*DATASET SECTION*.
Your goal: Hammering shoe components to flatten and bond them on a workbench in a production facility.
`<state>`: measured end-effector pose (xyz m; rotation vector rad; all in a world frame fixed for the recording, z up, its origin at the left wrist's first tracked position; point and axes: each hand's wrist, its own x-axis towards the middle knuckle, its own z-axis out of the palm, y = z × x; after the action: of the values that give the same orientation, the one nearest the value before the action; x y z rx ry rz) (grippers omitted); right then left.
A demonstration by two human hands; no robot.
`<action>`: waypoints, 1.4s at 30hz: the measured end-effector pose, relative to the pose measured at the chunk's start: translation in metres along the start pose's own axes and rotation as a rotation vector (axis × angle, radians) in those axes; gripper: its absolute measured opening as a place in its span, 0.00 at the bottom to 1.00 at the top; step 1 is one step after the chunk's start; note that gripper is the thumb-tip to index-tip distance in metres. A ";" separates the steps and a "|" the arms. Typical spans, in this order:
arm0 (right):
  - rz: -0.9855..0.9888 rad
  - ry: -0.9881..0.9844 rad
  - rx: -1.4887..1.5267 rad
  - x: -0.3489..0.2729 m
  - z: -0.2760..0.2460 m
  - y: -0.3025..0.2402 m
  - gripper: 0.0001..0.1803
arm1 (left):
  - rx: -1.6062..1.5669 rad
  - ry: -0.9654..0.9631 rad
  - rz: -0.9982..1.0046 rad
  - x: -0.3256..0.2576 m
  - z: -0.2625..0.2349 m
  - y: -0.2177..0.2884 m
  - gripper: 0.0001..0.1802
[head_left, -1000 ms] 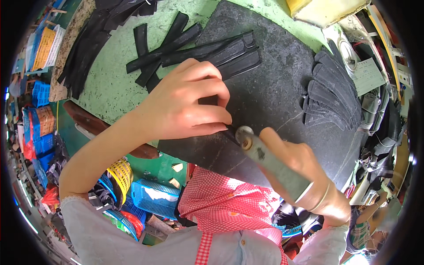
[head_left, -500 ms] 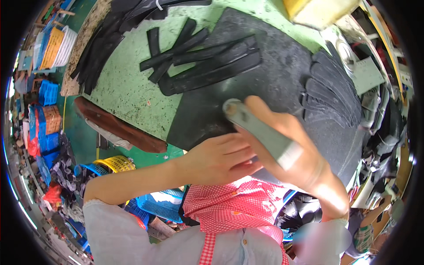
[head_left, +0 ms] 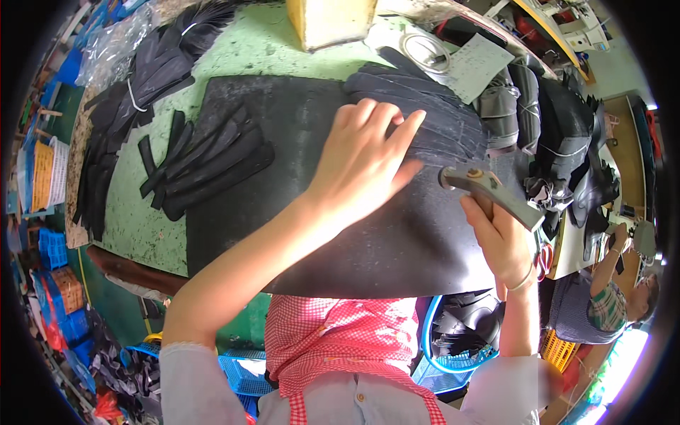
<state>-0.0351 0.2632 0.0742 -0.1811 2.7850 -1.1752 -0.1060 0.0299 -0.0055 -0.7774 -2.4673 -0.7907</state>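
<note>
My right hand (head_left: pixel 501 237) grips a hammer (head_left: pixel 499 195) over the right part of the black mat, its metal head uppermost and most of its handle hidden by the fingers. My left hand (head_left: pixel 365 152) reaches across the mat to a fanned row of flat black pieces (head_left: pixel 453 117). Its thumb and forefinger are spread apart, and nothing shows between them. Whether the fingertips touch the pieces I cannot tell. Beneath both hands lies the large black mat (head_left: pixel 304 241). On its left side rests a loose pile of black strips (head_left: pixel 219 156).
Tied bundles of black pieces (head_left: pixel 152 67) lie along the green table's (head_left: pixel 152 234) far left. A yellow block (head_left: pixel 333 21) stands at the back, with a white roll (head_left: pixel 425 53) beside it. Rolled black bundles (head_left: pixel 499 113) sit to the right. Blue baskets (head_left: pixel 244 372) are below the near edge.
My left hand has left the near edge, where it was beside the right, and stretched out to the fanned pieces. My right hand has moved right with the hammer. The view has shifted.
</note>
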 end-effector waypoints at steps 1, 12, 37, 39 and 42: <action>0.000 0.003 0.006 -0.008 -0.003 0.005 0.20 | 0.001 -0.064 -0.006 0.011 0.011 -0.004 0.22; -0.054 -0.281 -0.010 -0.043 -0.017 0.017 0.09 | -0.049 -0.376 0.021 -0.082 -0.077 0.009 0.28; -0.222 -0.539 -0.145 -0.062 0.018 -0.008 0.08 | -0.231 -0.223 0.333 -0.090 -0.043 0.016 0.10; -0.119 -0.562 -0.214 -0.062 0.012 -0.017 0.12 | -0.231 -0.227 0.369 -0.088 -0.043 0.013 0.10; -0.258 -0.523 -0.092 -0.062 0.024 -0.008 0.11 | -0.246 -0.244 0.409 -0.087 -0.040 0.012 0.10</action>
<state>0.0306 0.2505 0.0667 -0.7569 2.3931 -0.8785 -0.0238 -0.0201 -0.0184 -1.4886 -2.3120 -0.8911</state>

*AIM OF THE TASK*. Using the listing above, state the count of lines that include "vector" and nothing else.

*SOLVED PROBLEM*. 2